People can’t help if they don’t realize you’re suffering. They sometimes move on too quickly or think you’re fine. When you pick up the phone to tell someone that you’re in a dark place, you take a step toward feeling better. You don’t have to suffer alone.
In the spaces where medicine and doctors cannot go, community can. It looks different for everyone. Often patients are seeking a group of people living through the exact same thing. Same age. Same gender. They don’t just want a group of MS patients; they want a group of moms who are newly diagnosed MS patients. This is rooted in our desire for understanding—to be seen. The deepest form of empathy often comes from people who have been there themselves.
Look for people who are going through a similar experience. An in-person support group may work for you. Also consider online communities such as PatientsLikeMe, a website where people with chronic health conditions can connect with others facing the same issues. Relationships like these—in any form—can be very therapeutic.
Many of the patients whom I’ve seen rebound identified something to emerge for. They go through two major shifts. The first is when they accept their diagnosis or disease. The second is when they start asking themselves, “Now what?” The answer is different for different people. It can be centered on a loved one, an important moment like the birth of a child, or a personal interest. I had a patient who lost the use of her legs and then her arms. She still wanted to paint, so she painted with her mouth. You have to find that something in your life that brings you joy.
Start by acknowledging what your loved one is going through and be there for them as they process it. Too often, we don’t take time to recognize the gravity of impact, the bomb that just went off in somebody’s life.
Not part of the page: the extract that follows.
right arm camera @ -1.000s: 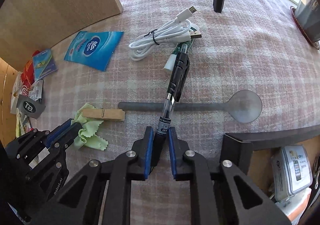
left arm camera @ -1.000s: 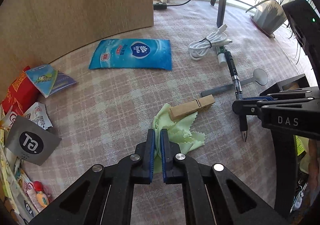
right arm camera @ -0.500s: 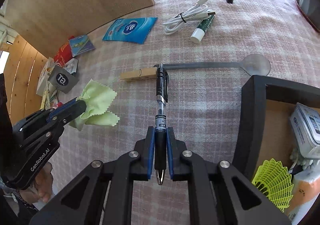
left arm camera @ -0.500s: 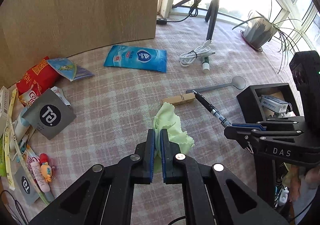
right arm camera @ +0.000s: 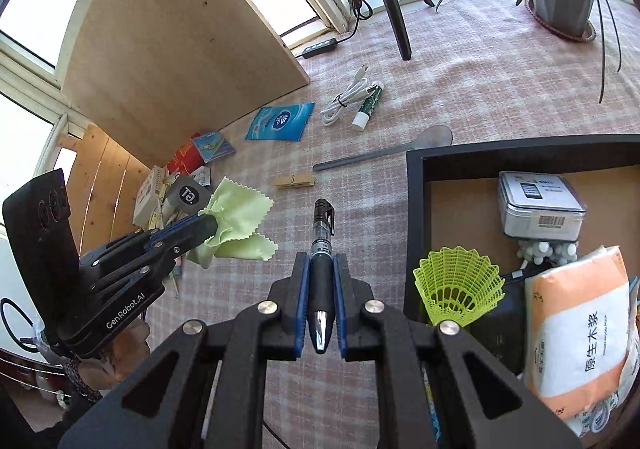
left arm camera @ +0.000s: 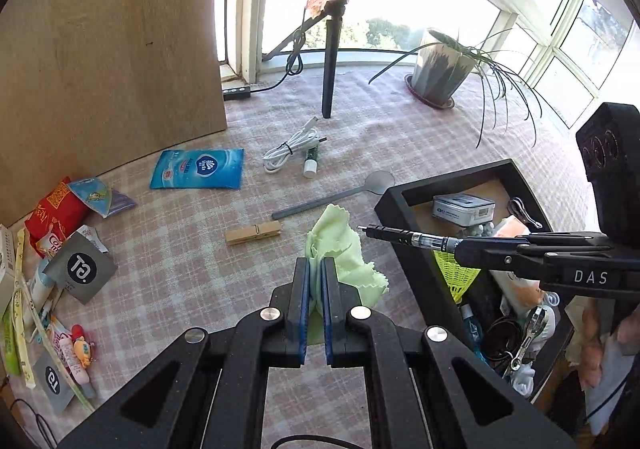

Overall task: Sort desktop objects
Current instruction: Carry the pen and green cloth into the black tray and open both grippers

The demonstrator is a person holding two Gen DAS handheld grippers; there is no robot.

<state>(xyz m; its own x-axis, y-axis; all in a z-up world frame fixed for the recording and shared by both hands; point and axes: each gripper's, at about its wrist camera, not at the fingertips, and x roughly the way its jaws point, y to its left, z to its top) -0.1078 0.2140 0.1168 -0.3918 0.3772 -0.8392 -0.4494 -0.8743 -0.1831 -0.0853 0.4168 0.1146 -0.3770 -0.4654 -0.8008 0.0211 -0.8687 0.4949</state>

Then accept their reaction, whatever it is. They may cry, sit in silence, or even become angry. You’re helping by asking and creating the space for them to share.
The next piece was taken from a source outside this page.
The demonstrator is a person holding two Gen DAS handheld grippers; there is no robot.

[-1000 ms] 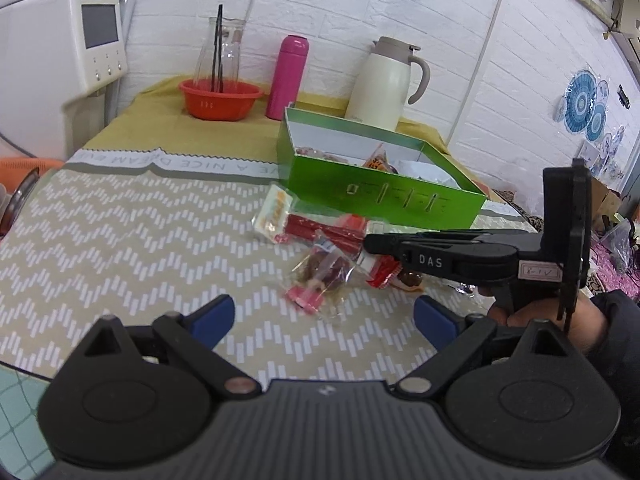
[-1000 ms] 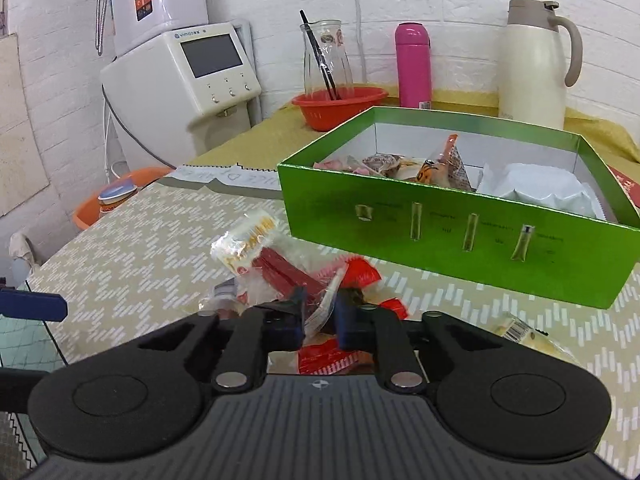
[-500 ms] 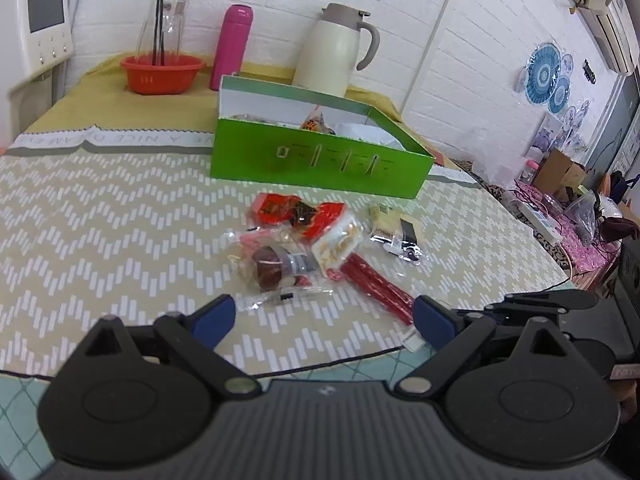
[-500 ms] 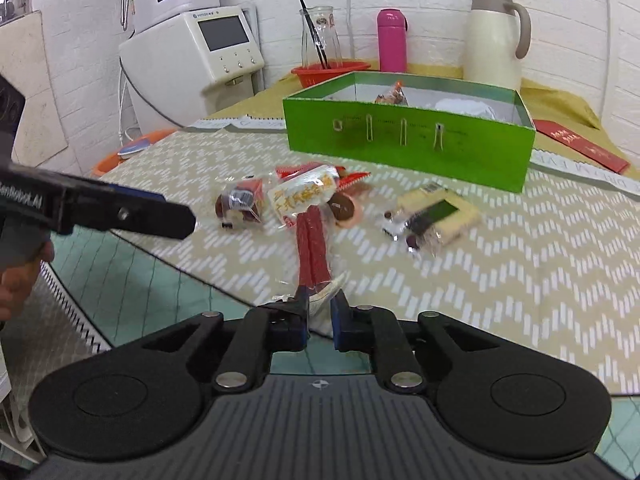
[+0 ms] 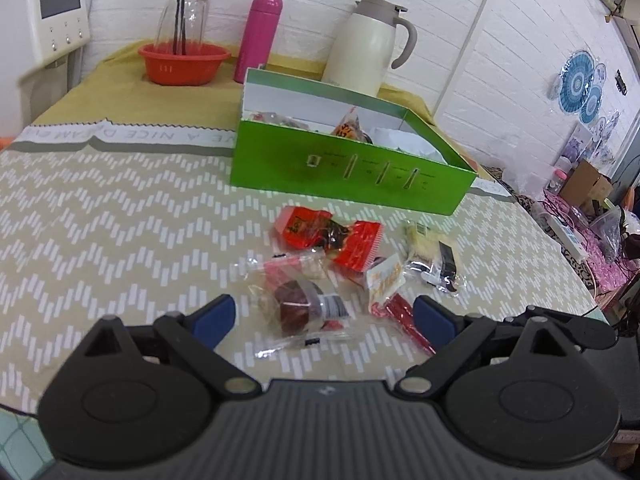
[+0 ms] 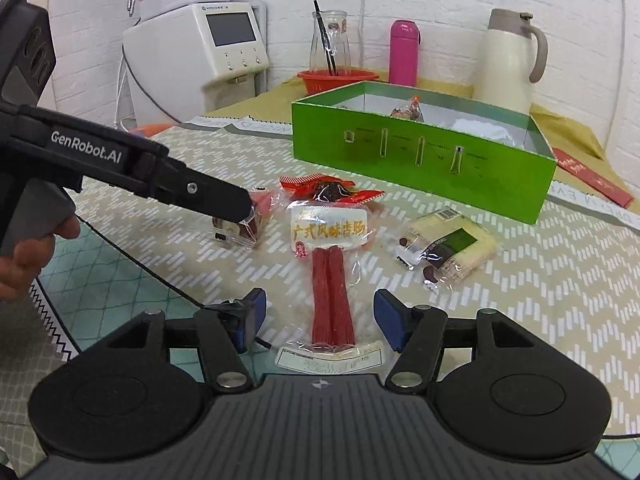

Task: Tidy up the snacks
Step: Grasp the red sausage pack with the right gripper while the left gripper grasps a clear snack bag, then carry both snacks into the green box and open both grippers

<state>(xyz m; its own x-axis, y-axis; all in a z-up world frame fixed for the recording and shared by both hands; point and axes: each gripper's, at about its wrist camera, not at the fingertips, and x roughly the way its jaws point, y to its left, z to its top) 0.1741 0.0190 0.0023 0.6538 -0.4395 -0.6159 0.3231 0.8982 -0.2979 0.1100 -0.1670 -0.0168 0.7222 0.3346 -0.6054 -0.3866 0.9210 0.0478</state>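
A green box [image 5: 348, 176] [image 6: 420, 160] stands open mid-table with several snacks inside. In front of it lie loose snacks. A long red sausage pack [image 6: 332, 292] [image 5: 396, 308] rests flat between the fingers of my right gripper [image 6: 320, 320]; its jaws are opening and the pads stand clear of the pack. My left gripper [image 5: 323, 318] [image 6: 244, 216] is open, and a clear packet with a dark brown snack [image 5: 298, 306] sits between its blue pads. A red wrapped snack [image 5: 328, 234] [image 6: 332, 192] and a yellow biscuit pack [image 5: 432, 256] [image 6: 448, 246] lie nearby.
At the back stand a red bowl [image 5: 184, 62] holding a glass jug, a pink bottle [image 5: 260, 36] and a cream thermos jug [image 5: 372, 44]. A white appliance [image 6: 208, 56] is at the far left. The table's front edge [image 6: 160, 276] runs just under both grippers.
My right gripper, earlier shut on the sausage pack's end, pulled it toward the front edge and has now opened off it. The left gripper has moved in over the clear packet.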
It means a lot when you validate a person’s pain. I’ve met with patients who believed they had multiple sclerosis, and I had to tell them that they didn't. They would often become angry or upset, and I couldn’t understand why. I eventually learned that even though the label of MS was not accurate, they still found comfort in having their suffering validated. I call it a “therapeutic mislabel.” By removing the label, I was removing their validation.
Empathy requires you to imagine what another person feels and then respond in kind to that person’s emotion. Your response may be a long hug, a phone call, or a reassurance that you support them. Whatever it is, the most important thing is that it’s authentic.
We have an annual Empathy + Innovation Summit at Cleveland Clinic. In 2016, one of our speakers was a mom, wife, and physician’s assistant. Two years after having a daughter with special needs, she found out she had metastatic breast cancer. At the end of her presentation, she read a poem called “Welcome to Holland.”
It was about getting on a plane. You’re so excited. You’re going to Italy! It’s going to be amazing! You bought all the guide books. You packed your bags. Then the plane lands in Holland. It’s not what you expected or prepared for, but your only option is to go buy a new guide book. To me, this is Option B.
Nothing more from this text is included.